TASK DETAILS
Transcribe only the lines of the listing below from the one holding "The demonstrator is" through the one holding "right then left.", inclusive, without any change.

+ + + + +

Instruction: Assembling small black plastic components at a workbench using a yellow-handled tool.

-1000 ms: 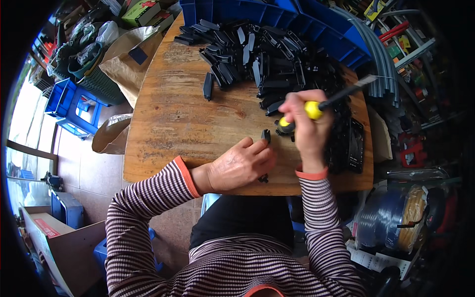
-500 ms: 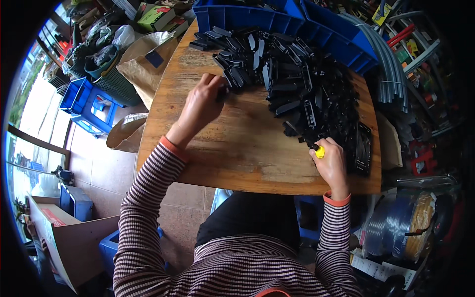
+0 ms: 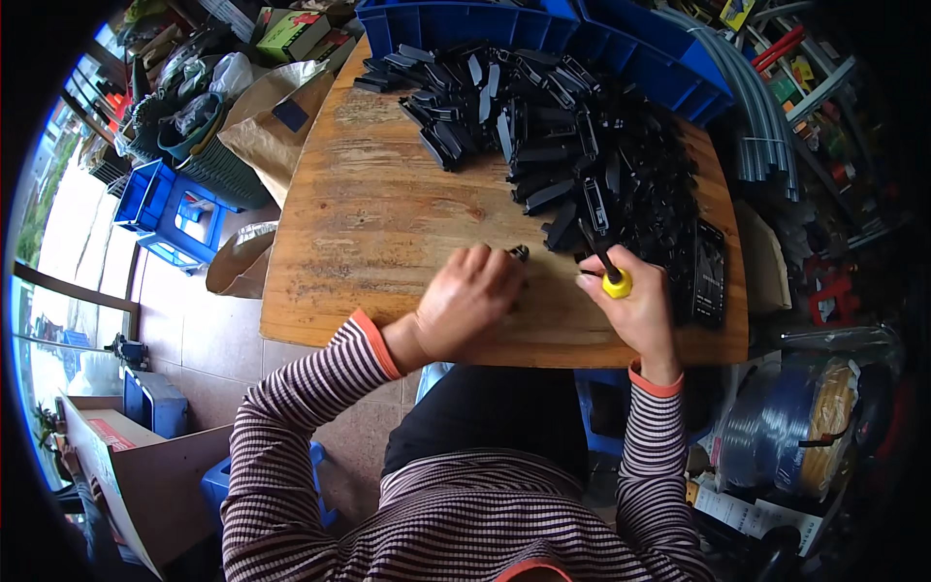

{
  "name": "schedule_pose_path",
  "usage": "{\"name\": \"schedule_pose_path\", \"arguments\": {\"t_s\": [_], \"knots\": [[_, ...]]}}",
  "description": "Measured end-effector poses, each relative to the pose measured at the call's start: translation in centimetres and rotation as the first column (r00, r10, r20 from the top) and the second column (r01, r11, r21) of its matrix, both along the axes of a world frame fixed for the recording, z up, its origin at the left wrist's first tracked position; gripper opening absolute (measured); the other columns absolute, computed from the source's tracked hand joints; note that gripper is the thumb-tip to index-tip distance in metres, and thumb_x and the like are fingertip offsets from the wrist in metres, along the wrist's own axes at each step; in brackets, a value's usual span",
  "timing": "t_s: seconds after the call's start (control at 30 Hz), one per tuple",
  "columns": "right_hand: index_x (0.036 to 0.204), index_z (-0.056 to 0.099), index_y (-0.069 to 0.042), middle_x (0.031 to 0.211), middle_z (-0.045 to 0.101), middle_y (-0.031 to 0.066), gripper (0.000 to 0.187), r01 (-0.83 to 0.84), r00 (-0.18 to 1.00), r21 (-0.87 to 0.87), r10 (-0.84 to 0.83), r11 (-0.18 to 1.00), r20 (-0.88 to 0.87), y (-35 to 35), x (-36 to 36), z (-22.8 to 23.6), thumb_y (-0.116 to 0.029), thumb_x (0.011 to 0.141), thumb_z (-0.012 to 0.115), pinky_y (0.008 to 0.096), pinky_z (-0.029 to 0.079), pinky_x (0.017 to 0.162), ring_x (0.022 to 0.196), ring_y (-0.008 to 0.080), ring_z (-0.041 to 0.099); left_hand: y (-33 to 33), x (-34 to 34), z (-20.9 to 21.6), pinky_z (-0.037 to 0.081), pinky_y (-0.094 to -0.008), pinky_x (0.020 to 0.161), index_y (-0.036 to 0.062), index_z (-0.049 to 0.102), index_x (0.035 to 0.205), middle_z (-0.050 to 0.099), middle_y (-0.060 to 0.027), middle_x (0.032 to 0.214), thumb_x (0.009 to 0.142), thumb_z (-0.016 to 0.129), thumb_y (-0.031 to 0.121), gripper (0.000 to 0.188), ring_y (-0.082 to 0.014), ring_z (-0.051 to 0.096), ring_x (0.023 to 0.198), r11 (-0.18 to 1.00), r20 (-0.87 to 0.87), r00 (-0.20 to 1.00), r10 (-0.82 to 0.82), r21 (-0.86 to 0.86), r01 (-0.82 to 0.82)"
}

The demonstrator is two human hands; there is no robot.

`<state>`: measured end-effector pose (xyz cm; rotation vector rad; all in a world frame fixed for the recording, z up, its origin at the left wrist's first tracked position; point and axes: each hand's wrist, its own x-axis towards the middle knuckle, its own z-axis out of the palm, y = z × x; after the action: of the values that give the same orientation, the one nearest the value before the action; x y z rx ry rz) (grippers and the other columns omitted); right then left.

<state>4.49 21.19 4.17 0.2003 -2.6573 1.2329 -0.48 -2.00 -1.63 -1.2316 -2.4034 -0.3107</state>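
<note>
On table, near front edge: left hand curled over small black part; right hand fisted around screwdriver; black parts pile behind.

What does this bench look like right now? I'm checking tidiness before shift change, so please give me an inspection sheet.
Surface: wooden table, worn, bare on its left half.
Job's things: small black part at the left hand's fingertips; screwdriver with yellow-and-black handle in the right hand.
Clutter: large heap of black plastic parts across the far and right side; blue bins behind it.
Grips: left hand pressed on the table over the part; right hand closed on the screwdriver.
Cables: coil of blue hose or cable at lower right; grey tubes at right.
Surroundings: brown paper sacks, blue crates, cardboard box on the floor.
</note>
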Motion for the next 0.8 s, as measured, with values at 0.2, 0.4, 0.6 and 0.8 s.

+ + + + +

TASK OUTPUT
The demonstrator is two human hands; there is no robot.

`<state>`: measured end-effector pose (xyz cm; rotation vector rad; all in a world frame fixed for the recording, z up, its origin at the left wrist's first tracked position; point and axes: each hand's wrist, its own x-axis towards the middle knuckle, its own z-axis out of the palm, y = z × x; after the action: of the values that give the same orientation, the one nearest the value before the action; x y z rx ry rz) (grippers and the other columns omitted); right then left.

The output is now complete.